Show every line below where "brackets" can be found.

──────── Data extract ────────

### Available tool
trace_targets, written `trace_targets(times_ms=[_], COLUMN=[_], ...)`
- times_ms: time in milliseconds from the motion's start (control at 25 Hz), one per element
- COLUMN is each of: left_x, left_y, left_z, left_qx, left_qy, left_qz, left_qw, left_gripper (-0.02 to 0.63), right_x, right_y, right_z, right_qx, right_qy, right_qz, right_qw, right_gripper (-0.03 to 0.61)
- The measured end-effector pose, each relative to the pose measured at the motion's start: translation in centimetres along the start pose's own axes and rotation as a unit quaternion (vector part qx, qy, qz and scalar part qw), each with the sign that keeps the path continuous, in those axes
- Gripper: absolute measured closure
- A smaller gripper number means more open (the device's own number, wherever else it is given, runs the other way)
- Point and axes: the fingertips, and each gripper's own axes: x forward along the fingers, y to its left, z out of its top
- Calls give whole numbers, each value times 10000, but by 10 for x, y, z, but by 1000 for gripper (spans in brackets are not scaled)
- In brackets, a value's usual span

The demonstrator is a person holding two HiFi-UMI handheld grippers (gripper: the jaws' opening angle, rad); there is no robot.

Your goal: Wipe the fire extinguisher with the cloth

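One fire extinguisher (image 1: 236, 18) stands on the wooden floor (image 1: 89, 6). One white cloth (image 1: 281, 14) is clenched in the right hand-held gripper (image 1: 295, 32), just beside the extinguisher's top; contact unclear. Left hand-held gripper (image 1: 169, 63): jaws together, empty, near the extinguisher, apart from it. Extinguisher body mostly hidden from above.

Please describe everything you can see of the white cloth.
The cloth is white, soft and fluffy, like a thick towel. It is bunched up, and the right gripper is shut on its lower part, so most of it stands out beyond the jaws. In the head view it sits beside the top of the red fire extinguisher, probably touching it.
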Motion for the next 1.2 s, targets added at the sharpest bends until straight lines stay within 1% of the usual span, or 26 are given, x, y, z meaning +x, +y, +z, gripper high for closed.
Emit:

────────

» Result of this task:
- Calls give whole numbers, each value times 10000, but by 10 for x, y, z, but by 1000 for gripper (spans in brackets are not scaled)
- In brackets, a value's usual span

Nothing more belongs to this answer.